Thank you for the advice, the only concern I have is that with the insurance survey stating that structurally the only issue is the separated fiberglass in the interior I have a fair amount of confidence that the boat is in good shape. There is no cored areas as the boat is solid fiberglass and the survey says that there are no weak spots on the boat. The mast, rigging and sails are new as stated by the seller and the survey states that they are all in good condition with the only issue being the spreaders do not bisect angle made with shrouds. The fuel tank is listed as new and well installed with new fuel lines. The plumbing and thru hulls are listed as good, with the tank well insulated and the head listed as well installed. For $5,600 having a solid and structurally sound boat is a deal.

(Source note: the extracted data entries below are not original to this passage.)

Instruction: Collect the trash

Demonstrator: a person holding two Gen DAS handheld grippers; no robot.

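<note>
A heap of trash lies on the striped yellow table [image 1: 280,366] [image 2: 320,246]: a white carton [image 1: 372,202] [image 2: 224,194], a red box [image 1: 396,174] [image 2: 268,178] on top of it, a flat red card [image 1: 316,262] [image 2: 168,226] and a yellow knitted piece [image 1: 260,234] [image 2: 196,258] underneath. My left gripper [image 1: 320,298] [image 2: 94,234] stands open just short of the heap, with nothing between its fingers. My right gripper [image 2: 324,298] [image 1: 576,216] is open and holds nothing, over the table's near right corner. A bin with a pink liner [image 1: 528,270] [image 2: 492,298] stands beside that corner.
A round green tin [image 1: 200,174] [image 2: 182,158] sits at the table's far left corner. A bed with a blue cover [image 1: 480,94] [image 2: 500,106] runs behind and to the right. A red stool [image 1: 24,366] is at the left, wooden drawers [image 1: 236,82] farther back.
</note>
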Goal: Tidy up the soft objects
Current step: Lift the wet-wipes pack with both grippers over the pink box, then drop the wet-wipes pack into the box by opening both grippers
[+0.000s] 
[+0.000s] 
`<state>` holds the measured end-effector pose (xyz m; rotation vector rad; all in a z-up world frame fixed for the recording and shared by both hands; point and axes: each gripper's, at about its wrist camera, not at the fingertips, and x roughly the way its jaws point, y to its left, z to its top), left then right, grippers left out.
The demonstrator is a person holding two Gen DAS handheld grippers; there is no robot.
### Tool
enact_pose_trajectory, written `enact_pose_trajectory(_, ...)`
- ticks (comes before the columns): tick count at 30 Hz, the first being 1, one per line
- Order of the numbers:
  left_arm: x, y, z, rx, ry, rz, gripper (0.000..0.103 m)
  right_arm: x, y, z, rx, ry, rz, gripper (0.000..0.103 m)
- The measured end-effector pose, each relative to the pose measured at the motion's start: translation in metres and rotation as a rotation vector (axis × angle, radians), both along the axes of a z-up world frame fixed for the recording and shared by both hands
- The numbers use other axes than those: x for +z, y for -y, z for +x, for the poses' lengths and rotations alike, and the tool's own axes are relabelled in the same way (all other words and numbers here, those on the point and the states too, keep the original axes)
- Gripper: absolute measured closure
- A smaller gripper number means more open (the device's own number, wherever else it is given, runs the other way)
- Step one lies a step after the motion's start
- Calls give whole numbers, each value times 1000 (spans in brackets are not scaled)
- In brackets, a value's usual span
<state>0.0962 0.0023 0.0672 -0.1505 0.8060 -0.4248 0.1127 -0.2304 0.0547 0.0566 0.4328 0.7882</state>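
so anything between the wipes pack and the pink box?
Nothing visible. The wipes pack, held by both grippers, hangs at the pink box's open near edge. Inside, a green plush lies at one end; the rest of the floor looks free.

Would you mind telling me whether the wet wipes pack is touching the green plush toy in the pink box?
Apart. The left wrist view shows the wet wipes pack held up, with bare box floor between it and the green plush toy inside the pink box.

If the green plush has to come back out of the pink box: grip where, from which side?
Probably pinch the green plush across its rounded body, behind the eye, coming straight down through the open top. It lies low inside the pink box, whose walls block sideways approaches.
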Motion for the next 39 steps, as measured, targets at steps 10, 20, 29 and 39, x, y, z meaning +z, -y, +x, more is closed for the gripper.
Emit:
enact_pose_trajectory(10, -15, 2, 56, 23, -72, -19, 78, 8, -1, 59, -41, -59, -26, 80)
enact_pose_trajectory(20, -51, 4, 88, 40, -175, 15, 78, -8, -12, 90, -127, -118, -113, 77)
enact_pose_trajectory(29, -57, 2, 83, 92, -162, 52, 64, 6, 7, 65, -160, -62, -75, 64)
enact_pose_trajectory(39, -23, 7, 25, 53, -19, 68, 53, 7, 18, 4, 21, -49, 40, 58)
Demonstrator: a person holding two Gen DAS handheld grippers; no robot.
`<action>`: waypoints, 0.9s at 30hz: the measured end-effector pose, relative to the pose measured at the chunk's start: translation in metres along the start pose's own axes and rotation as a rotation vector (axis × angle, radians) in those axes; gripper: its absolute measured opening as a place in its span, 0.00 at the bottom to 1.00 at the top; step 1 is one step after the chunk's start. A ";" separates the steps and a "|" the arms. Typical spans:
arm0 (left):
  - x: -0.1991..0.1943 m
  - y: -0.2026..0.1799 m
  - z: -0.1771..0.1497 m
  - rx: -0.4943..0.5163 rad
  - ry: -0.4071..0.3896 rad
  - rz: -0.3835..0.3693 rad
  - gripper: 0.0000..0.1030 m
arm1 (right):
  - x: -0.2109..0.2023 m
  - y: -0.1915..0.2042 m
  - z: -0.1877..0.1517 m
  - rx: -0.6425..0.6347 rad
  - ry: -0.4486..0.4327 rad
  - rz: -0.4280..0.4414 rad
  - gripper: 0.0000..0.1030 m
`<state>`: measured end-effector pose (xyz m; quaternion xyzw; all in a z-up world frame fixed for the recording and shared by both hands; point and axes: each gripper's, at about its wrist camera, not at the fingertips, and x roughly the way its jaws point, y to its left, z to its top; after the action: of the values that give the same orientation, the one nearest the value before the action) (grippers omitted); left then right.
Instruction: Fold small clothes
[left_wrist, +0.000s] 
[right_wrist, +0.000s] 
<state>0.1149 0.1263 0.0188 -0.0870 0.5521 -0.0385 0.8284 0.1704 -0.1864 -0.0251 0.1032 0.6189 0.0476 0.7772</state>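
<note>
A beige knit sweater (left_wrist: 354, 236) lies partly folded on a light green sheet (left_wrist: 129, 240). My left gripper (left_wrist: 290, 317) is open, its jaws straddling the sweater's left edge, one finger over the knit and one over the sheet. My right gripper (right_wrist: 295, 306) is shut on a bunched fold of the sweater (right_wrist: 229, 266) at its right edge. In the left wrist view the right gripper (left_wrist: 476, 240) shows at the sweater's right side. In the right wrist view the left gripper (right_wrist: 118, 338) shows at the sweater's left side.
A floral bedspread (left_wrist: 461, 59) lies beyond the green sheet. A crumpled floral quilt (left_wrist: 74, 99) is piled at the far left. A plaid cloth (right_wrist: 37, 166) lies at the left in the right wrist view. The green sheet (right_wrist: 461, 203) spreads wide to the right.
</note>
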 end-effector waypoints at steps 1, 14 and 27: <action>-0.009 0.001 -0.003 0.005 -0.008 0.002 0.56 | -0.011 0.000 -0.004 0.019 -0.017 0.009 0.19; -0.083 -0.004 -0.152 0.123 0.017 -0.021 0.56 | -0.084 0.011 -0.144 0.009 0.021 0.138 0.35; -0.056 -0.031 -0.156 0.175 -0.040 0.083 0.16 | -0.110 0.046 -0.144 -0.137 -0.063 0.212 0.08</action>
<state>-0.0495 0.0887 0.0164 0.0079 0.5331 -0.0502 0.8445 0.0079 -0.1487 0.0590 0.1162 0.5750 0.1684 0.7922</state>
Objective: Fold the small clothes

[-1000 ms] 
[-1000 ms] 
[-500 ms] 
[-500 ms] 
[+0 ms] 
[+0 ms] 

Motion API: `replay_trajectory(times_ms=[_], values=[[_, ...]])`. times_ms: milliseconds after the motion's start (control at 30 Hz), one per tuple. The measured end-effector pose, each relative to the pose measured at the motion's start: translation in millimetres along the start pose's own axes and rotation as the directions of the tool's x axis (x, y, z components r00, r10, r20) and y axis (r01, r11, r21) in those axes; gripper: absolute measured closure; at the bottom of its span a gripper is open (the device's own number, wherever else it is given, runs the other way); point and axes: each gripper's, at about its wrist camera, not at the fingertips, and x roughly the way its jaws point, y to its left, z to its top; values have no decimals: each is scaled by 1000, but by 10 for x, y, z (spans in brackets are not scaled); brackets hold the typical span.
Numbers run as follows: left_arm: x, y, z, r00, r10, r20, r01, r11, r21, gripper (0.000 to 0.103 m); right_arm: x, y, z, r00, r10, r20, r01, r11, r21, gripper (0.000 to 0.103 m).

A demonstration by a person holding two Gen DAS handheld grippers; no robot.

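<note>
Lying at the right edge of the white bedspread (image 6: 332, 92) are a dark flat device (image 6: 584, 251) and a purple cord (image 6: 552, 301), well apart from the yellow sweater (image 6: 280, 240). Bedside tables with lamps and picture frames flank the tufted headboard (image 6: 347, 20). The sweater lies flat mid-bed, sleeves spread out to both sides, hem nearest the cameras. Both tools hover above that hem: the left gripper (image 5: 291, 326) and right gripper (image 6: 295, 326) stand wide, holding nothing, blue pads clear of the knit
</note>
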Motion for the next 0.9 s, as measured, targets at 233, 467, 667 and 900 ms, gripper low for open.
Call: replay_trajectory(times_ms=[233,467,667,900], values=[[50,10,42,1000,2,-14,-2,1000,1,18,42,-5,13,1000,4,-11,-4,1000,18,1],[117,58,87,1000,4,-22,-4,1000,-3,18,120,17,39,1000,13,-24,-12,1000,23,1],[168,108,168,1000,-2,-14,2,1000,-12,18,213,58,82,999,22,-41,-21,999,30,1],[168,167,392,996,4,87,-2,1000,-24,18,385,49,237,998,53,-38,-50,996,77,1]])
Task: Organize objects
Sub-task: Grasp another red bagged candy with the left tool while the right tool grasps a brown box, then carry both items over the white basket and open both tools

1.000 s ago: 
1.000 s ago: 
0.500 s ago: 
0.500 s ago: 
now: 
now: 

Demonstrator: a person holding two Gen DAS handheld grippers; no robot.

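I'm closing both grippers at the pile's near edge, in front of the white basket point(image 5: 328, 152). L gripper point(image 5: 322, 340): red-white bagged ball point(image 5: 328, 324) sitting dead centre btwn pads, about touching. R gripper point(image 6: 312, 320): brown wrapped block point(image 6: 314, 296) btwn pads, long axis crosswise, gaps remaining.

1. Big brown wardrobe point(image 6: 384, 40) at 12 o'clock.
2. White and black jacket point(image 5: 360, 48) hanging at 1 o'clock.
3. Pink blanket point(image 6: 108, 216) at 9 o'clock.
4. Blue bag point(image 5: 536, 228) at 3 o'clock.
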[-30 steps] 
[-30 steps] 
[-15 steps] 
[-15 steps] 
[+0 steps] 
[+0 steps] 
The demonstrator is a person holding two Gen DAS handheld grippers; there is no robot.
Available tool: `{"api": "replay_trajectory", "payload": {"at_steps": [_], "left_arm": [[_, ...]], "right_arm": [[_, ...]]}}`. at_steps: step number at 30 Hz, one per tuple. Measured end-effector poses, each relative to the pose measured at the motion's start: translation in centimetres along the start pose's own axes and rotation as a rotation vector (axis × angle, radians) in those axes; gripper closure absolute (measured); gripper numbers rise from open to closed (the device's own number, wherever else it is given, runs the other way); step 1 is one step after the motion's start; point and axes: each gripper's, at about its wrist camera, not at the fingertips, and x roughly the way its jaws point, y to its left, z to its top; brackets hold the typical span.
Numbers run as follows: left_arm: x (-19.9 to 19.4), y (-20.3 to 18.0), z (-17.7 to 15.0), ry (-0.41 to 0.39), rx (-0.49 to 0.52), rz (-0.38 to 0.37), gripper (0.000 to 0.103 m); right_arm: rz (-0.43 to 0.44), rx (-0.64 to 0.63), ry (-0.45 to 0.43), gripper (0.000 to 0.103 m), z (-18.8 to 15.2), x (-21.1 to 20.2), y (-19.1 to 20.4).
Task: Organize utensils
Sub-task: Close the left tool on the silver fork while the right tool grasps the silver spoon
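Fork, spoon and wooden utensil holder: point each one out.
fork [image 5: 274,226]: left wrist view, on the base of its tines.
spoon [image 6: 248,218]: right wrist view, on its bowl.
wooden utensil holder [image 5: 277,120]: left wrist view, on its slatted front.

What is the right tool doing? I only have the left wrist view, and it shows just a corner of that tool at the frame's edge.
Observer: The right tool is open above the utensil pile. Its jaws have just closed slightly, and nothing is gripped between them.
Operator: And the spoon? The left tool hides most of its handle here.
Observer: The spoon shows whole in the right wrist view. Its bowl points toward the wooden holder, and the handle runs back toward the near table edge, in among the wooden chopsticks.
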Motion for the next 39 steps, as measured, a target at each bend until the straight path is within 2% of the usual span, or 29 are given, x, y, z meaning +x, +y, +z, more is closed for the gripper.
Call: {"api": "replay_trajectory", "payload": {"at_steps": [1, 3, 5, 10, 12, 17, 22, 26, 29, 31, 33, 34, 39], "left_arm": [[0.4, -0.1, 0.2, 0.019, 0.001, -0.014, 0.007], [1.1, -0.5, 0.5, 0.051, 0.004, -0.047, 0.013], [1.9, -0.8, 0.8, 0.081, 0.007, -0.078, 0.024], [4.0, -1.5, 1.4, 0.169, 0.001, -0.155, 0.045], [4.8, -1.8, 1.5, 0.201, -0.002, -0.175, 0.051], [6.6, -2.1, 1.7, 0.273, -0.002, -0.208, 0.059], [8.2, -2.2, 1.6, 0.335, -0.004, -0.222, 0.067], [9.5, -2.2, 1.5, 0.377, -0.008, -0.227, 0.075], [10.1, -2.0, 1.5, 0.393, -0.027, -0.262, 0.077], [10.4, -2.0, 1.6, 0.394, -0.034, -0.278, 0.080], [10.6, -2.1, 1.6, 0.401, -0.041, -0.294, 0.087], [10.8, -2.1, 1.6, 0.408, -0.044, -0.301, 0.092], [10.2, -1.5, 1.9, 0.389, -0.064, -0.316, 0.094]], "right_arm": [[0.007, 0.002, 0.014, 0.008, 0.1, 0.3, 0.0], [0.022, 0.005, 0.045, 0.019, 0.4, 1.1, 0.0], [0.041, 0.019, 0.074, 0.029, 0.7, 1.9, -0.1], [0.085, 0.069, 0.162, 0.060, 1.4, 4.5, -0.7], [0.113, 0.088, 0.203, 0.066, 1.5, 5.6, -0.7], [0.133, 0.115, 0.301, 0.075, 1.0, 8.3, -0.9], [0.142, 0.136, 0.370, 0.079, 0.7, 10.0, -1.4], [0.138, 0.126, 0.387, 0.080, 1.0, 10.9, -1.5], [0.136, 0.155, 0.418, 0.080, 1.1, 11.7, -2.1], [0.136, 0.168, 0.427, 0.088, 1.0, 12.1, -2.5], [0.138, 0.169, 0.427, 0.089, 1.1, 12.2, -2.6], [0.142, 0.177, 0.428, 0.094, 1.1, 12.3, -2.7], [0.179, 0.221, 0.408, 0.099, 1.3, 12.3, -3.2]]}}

I know that the electrical will need some work but there are new batteries. I can do the wiring myself as I have experience with this. The interior is listed as being in good shape but I can update the interior as I need to. The engine might be a loss but I have found new and re-built marine diesels (27hp - 33hp) for anywhere between $3,500 to $4,400 depending on how much horsepower I want. For a 12,000 lb boat a 24hp would do, you can't go faster than physics allows on a displacement hull.

$5,600 for the boat and possibly $4,400 for the engine and $10,000 for refit puts me at $20,000. I am not sure that I could find another 33' sailboat with a new 30hp engine, new mast and rigging, new sails, new head, new batteries, new wiring, new winches, new fuel tank... all for $20,000. The insurance survey puts my mind at ease on the hull and the boat being sea worthy and I have no doubt that there will be things to spend money on once I buy it. I am still a little concerned that I might get scammed but that's probably because I have never bought a boat before nor have I purchased something for such a price from someone on the other side of the world.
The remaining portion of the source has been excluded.